BRIEF: When you spot the word "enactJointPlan" in a line of the data below, copy that line.

- Opening Delimiter -

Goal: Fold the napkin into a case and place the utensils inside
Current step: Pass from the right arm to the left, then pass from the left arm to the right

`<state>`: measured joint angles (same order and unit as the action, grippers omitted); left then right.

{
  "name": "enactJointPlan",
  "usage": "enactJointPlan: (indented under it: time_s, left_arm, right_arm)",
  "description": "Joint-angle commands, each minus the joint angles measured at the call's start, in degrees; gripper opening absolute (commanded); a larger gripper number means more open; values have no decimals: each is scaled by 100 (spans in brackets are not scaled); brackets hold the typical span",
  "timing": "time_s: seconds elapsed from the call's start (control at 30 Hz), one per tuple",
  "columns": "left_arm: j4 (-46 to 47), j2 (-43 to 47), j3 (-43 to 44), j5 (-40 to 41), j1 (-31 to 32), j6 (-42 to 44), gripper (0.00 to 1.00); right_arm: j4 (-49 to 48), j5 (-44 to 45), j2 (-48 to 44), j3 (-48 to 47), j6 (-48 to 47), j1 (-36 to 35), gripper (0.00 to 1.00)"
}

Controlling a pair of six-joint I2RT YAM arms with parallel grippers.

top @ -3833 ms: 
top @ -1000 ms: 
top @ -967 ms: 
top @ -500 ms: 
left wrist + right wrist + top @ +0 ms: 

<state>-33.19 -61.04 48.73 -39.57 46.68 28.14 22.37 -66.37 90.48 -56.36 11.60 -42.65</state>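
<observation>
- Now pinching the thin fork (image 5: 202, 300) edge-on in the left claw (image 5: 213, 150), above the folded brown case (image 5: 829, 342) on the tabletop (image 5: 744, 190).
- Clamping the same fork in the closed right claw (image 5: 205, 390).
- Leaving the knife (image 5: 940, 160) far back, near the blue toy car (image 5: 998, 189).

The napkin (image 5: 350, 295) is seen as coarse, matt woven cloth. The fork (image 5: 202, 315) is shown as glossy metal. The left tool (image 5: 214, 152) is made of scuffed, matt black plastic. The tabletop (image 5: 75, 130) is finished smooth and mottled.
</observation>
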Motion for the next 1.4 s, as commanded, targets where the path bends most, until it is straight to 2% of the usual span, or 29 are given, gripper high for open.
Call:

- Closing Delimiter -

ANSWER TO THIS EXERCISE:
  "name": "enactJointPlan",
  "usage": "enactJointPlan: (indented under it: time_s, left_arm, right_arm)",

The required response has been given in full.